Of the lines below, write out exactly those from the line with "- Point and" through the line with "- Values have", both included, and skip the rest.
◇ ◇ ◇ ◇ ◇ ◇ ◇
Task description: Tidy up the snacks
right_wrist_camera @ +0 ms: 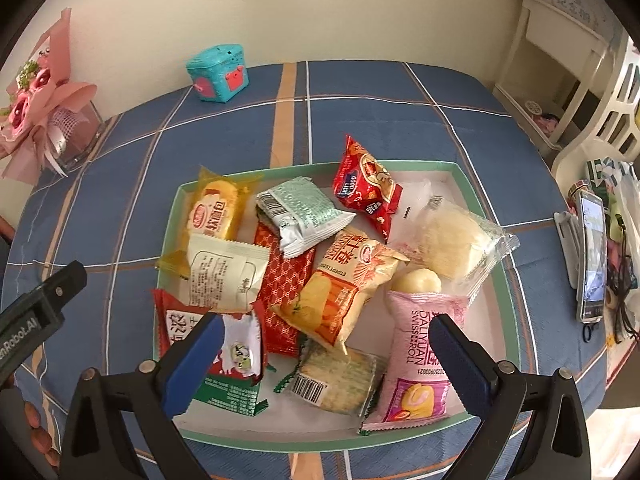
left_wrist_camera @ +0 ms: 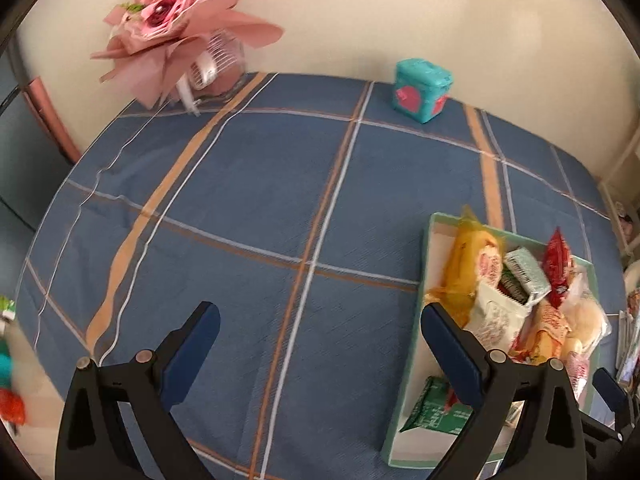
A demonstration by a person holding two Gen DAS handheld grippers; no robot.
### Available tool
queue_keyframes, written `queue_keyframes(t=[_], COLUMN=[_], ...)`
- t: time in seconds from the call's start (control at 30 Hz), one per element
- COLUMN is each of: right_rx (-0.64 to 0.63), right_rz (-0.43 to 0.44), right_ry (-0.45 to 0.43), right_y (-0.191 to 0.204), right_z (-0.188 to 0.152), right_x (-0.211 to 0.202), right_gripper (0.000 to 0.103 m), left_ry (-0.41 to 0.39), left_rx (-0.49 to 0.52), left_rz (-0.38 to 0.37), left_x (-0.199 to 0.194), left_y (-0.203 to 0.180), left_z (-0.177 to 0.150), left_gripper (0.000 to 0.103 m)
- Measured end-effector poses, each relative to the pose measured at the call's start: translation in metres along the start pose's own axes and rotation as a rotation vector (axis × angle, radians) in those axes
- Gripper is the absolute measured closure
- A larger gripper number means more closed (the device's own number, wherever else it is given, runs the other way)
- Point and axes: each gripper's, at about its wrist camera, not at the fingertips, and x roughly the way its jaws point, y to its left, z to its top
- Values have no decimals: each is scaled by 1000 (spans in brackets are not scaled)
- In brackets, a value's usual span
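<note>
A green-rimmed white tray (right_wrist_camera: 464, 178) lies on the blue plaid tablecloth, full of several snack packets: a yellow cake pack (right_wrist_camera: 214, 214), a red chip bag (right_wrist_camera: 366, 186), an orange-red packet (right_wrist_camera: 344, 288), a pink Swiss roll pack (right_wrist_camera: 420, 364) and a cracker pack (right_wrist_camera: 340, 378). My right gripper (right_wrist_camera: 324, 356) is open and empty above the tray's near side. My left gripper (left_wrist_camera: 320, 340) is open and empty over bare cloth, left of the tray (left_wrist_camera: 404, 412). The left gripper's finger (right_wrist_camera: 60, 284) also shows in the right wrist view.
A teal box (left_wrist_camera: 422, 90) stands at the table's far edge by the wall. A pink bouquet (left_wrist_camera: 172, 20) in a clear holder is at the far left corner. A phone on a stand (right_wrist_camera: 592, 256) and clutter sit at the right. White shelving (right_wrist_camera: 560, 60) is beyond.
</note>
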Motion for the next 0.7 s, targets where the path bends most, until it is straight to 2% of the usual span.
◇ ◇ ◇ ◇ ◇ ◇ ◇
_Response below:_
- Point and axes: each gripper's, at about its wrist camera, not at the fingertips, and x roughly the way its jaws point, y to its left, z to its top
- Values have no decimals: each is scaled by 1000 (spans in brackets are not scaled)

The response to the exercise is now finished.